● Your assignment:
Your reply should be one number: how many lines of the material contain the word "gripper".

● Input data:
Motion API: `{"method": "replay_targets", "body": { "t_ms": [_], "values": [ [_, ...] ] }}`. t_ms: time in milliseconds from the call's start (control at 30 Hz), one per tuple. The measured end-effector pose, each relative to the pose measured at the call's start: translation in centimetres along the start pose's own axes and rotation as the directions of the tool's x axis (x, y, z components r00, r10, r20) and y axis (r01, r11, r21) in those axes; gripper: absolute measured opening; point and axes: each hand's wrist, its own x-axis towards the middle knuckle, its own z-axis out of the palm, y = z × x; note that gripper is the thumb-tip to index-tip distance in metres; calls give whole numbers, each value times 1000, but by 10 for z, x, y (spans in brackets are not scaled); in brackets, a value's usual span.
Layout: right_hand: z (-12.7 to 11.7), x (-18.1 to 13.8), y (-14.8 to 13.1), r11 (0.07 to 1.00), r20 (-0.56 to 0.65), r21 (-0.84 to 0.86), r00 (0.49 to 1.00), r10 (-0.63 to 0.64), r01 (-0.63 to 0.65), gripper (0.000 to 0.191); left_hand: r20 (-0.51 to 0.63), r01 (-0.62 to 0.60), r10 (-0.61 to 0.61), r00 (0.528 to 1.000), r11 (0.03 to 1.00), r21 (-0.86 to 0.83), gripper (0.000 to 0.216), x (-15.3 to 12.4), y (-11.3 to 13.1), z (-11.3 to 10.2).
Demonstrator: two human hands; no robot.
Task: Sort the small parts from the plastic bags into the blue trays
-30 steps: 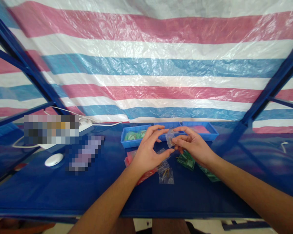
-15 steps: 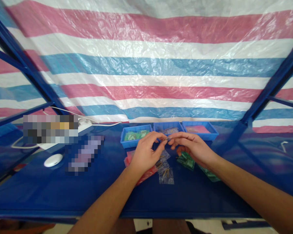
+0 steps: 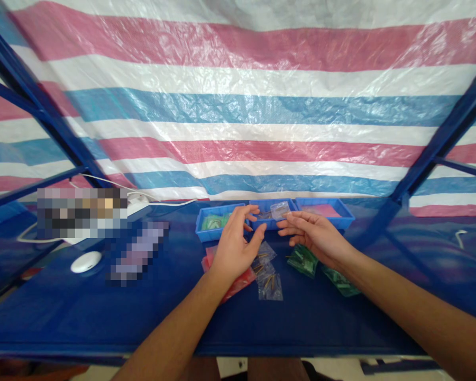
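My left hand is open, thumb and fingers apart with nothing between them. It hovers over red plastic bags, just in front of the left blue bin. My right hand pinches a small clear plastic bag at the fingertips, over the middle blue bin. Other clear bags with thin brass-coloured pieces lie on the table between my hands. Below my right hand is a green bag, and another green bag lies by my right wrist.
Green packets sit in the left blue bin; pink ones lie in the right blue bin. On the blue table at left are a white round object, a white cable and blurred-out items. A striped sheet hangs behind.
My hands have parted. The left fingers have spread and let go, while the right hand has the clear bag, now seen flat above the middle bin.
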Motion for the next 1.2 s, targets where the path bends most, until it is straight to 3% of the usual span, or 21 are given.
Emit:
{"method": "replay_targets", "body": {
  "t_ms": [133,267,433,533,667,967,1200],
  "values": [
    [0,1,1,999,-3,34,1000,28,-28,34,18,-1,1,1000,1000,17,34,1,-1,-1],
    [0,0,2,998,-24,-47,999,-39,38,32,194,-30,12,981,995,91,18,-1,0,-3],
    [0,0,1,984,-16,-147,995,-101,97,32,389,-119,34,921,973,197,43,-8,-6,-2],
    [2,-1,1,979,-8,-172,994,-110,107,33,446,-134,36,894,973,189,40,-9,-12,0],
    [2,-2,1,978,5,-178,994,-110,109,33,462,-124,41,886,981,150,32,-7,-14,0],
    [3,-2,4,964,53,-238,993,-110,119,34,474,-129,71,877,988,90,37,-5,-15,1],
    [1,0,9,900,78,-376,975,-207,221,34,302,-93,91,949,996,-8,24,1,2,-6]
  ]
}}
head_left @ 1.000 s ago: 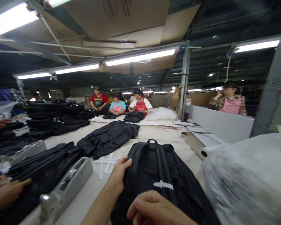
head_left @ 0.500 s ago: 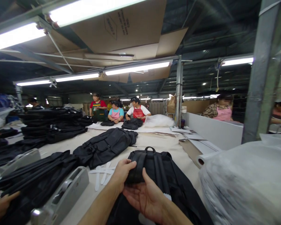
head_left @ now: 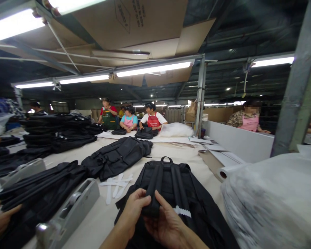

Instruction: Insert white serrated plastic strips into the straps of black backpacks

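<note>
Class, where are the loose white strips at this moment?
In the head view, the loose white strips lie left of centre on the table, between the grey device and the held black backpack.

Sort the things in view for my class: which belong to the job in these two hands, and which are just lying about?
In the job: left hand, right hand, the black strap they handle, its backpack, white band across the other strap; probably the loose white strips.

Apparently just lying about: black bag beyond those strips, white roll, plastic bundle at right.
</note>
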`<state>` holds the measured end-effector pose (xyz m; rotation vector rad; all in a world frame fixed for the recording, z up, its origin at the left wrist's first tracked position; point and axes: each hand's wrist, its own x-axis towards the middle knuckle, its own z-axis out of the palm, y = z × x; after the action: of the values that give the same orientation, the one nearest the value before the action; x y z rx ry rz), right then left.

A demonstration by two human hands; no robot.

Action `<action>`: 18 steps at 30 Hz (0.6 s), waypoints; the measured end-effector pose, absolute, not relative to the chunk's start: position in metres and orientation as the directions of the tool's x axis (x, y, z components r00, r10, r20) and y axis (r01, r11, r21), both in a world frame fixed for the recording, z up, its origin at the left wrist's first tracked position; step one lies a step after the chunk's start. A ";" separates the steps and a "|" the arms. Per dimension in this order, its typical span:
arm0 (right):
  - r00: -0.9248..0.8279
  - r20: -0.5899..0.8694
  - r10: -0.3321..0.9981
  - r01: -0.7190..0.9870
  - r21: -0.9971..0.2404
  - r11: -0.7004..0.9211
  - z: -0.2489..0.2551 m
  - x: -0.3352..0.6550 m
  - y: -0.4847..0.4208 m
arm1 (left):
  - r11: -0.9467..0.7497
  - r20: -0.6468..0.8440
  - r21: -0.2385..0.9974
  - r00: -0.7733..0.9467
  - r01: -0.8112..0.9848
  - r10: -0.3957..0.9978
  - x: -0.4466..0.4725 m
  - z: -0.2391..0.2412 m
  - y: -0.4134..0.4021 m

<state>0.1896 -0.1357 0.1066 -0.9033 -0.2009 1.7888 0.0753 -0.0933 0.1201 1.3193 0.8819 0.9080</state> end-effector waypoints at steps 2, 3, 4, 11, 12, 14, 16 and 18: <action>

● Response area:
2